Thailand is an ideal location for international expansion, as it provides quick access to both local and international markets in the ASEAN region. The nation offers enterprises numerous benefits for trade and investment, as a gateway to ASEAN and beyond.
Thailand’s Geographic Location
Thailand enjoys an excellent geographic position right in the center of Southeast Asia. Its boundaries touch Malaysia, Myanmar, Laos, and Cambodia. Due to its close proximity to important markets like China and India, the nation has become a popular destination for international investors hoping to profit from the region’s expanding marketplaces.
Cities like Hong Kong and Singapore are only a short flight away.
Thailand’s growth as a regional commerce hub has also been significantly influenced by its location at the intersection of important sea routes.
Access to a Large and Growing Consumer Market
Thailand provides easy access to a sizable and expanding consumer base.

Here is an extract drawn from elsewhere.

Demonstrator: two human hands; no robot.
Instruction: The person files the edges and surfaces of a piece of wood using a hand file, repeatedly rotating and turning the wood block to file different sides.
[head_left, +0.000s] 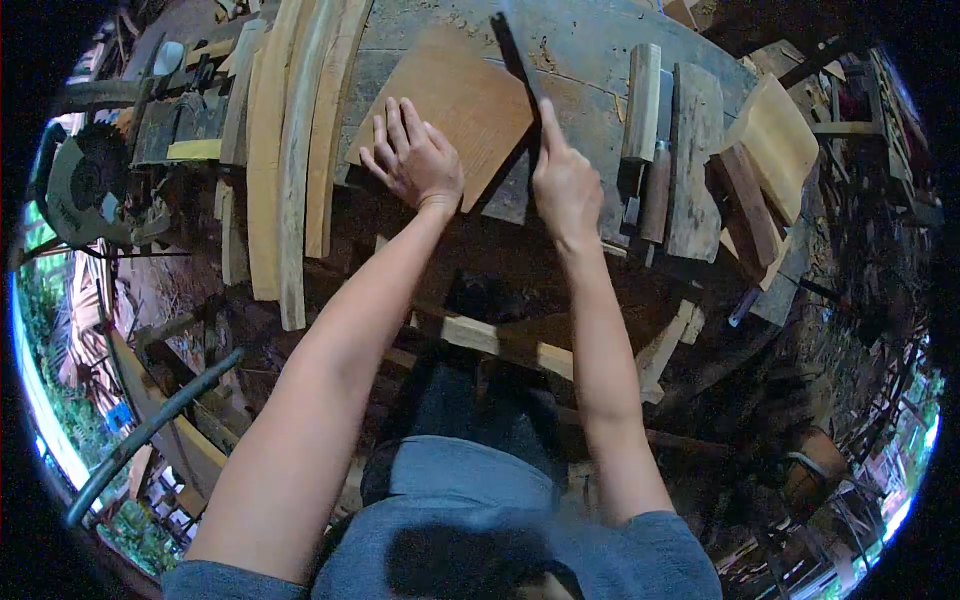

With a population of over 70 million, the nation is one of the largest in the area, and its proximity to other important countries like China and India makes it a prime location for companies looking to expand their market share.
Excellent Infrastructure and Connectivity
Thailand has a well-developed transportation infrastructure, including modern highways, ports, and airports. This makes it easy for businesses to transport goods and services both domestically and internationally.
Thai ports like Laem Chabang and Map Ta Phut, which rank among the busiest in Southeast Asia, have played a crucial role in the development of the nation’s export-focused economy.
Bangkok offers a top-class airport and the city welcomes more visitors than any other city in the world.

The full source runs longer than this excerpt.